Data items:
--- START ---

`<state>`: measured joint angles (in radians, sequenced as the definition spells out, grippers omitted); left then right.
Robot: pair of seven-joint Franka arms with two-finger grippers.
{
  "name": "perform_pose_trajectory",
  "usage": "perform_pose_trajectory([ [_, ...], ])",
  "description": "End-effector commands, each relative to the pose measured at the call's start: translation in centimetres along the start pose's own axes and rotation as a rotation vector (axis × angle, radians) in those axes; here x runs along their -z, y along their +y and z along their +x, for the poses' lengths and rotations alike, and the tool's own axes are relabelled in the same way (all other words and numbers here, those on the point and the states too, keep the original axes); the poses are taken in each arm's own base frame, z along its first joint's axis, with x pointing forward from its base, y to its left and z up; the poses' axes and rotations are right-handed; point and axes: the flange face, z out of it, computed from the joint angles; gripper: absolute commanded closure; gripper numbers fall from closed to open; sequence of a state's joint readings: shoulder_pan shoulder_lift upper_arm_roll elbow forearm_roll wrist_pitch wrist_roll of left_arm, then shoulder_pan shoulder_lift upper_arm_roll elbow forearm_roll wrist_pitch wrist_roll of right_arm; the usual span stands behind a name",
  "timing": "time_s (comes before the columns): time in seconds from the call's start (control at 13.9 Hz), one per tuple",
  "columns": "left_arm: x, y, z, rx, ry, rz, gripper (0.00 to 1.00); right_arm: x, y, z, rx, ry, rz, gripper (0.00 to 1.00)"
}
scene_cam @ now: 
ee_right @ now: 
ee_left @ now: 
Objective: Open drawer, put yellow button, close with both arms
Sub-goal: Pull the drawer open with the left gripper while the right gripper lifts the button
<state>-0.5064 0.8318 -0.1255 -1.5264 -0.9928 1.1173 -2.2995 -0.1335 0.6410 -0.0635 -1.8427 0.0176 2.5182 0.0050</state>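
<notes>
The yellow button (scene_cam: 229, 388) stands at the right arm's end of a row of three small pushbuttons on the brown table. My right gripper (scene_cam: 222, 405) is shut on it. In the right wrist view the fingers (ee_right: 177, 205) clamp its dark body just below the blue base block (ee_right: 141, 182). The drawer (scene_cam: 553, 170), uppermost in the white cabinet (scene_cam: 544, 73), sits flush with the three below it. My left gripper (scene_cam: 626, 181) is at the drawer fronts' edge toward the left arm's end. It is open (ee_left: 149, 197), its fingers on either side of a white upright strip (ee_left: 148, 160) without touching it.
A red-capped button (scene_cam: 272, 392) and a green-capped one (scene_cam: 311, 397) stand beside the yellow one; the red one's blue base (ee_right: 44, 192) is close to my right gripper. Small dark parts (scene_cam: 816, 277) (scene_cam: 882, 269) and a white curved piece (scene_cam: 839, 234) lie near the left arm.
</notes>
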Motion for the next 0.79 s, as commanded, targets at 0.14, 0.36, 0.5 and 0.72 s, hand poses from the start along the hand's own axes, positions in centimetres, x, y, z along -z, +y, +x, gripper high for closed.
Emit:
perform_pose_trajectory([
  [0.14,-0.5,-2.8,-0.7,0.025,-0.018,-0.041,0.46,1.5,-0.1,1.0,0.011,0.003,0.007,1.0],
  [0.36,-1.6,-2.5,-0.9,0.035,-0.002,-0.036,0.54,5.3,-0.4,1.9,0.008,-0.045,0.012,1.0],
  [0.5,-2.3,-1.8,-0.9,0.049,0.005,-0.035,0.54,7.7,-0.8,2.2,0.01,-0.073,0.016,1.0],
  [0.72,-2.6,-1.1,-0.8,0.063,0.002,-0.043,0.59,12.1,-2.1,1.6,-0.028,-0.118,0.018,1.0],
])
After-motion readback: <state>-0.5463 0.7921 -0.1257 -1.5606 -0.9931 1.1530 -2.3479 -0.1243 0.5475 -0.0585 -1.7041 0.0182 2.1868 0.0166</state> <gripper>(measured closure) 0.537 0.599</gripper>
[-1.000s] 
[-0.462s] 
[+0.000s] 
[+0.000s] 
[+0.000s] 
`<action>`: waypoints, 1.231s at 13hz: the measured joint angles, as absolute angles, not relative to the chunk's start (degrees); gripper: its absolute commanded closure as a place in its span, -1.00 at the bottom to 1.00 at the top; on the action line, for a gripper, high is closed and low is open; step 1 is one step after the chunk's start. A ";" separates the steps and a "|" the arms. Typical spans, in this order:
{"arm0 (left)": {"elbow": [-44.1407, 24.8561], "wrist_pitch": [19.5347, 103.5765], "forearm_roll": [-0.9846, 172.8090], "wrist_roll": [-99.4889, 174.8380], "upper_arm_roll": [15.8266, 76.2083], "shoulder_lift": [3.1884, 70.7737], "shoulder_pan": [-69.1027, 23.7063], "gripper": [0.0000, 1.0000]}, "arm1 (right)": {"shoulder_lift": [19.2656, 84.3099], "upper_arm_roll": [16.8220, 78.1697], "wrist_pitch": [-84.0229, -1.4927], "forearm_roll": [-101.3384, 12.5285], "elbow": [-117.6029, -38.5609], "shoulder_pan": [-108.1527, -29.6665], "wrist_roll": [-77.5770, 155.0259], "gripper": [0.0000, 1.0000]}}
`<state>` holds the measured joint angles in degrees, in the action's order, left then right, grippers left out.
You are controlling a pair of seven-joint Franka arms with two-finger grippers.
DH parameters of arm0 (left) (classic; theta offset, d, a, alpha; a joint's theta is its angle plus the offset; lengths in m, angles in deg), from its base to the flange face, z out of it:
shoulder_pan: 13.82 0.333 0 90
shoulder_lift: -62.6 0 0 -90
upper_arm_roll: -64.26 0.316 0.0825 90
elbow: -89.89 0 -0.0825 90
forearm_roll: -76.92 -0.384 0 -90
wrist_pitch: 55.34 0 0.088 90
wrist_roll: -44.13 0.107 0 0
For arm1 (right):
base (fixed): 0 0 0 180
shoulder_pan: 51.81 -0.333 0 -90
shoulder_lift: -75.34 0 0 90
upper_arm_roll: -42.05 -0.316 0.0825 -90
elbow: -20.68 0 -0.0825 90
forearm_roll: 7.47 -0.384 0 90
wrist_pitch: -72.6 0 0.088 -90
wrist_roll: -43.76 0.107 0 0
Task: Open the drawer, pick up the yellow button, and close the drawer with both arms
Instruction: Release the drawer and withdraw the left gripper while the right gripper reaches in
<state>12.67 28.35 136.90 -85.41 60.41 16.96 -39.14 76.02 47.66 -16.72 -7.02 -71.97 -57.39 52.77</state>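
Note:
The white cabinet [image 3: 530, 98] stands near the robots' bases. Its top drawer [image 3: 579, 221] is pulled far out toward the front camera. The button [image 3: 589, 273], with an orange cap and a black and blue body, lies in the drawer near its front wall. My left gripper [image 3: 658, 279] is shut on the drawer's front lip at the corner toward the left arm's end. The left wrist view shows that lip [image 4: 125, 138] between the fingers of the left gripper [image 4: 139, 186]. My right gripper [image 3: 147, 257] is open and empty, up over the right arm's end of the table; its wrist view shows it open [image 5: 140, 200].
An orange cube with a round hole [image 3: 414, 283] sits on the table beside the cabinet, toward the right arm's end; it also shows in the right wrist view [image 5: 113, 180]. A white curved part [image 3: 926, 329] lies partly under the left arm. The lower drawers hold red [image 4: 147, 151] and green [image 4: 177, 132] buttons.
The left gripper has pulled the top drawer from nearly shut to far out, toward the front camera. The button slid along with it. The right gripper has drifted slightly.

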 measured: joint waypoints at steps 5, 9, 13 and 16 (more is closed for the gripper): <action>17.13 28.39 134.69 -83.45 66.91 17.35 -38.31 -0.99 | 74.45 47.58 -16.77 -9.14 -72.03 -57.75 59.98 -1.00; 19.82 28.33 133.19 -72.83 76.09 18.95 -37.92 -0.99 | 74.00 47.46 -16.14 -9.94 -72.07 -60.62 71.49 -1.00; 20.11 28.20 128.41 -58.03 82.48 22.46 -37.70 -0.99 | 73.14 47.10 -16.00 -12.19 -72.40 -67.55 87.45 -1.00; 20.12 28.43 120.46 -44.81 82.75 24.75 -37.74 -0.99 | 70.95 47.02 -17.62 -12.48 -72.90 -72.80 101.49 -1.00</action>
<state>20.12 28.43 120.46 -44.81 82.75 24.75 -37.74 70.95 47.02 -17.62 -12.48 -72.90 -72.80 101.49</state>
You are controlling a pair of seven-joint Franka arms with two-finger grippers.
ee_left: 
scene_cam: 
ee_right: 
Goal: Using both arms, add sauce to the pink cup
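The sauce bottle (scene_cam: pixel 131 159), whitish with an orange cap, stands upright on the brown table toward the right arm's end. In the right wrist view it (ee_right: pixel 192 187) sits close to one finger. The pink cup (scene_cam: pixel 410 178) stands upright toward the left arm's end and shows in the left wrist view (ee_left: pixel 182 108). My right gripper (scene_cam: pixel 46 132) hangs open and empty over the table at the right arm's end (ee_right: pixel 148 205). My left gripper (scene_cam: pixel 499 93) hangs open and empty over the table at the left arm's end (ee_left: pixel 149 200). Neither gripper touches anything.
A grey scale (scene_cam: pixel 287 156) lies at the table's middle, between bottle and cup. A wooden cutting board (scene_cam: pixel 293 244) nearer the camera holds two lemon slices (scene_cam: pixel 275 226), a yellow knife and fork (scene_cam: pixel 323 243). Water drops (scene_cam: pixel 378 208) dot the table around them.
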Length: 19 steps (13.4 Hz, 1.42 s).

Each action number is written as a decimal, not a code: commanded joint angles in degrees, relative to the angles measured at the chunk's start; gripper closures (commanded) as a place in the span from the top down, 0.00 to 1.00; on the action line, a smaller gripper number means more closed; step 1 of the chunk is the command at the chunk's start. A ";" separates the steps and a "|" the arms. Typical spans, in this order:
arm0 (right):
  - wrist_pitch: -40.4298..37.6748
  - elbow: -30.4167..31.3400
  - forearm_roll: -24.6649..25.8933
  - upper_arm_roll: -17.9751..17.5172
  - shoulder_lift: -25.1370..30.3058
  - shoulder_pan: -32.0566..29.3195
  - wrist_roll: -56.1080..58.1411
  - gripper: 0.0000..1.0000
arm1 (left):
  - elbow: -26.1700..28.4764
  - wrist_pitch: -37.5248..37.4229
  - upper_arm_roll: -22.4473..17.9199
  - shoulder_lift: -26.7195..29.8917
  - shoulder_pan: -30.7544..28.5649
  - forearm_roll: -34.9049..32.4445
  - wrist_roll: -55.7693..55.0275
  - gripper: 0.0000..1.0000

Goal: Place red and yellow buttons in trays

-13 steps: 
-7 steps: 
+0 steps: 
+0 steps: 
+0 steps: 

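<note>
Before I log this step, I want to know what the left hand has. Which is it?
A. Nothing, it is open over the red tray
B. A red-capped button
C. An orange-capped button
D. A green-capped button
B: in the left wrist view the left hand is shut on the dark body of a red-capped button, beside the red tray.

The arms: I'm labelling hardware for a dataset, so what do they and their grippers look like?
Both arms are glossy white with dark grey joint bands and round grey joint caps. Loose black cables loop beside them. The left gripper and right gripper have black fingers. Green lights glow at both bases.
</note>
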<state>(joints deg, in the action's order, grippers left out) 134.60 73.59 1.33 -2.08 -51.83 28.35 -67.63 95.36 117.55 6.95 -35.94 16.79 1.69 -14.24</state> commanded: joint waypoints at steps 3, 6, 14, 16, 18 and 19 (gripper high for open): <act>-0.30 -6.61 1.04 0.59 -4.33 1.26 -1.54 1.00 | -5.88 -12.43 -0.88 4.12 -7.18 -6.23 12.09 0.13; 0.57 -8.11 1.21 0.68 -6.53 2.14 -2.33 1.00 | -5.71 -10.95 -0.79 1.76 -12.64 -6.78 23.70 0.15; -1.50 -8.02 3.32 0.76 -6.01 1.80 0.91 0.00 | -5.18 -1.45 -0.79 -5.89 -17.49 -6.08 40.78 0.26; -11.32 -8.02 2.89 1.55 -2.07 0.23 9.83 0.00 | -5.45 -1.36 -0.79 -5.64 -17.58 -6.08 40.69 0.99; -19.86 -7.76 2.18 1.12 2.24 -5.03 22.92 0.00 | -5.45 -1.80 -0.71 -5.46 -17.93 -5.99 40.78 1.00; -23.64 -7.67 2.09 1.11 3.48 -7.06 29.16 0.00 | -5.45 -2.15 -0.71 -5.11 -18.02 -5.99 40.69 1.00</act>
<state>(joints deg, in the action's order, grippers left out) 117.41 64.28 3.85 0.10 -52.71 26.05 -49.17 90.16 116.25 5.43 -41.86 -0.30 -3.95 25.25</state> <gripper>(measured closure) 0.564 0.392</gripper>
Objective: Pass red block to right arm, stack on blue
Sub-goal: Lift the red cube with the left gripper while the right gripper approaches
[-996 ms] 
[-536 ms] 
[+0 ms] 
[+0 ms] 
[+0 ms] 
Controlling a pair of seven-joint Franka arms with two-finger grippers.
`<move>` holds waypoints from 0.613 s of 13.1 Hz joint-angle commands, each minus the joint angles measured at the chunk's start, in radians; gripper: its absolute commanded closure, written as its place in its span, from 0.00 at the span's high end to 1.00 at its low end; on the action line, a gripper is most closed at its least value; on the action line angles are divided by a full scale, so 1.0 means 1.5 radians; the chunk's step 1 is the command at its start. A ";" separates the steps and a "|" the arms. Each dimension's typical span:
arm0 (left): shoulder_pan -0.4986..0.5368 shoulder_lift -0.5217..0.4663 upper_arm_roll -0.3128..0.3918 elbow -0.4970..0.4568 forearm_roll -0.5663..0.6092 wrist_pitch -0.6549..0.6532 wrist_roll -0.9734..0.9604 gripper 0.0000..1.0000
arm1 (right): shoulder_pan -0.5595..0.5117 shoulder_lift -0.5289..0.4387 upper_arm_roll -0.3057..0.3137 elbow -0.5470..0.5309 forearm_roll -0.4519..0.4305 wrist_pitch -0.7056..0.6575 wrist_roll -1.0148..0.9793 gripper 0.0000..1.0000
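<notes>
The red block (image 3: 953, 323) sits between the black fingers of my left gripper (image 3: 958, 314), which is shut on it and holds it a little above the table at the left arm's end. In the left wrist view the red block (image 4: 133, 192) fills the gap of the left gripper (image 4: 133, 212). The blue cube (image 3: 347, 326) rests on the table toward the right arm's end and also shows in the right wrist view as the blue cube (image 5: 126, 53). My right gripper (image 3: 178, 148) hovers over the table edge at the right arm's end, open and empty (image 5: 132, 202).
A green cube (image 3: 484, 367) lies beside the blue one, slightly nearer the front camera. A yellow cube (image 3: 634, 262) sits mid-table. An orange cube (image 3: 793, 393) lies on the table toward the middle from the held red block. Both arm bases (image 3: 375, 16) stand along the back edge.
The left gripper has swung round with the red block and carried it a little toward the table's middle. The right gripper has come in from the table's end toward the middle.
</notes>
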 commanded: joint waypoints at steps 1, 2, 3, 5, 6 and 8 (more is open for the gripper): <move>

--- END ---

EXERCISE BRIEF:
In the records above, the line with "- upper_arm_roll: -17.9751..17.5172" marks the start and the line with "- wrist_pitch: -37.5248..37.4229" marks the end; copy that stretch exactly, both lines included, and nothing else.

EXPECTED ANSWER:
  - upper_arm_roll: -17.9751..17.5172
  - shoulder_lift: -25.1370..30.3058
  - shoulder_pan: -32.0566..29.3195
  - wrist_roll: -56.1080..58.1411
  - gripper: 0.0000..1.0000
arm1 (left):
  - elbow: -26.1700..28.4764
  - wrist_pitch: -37.5248..37.4229

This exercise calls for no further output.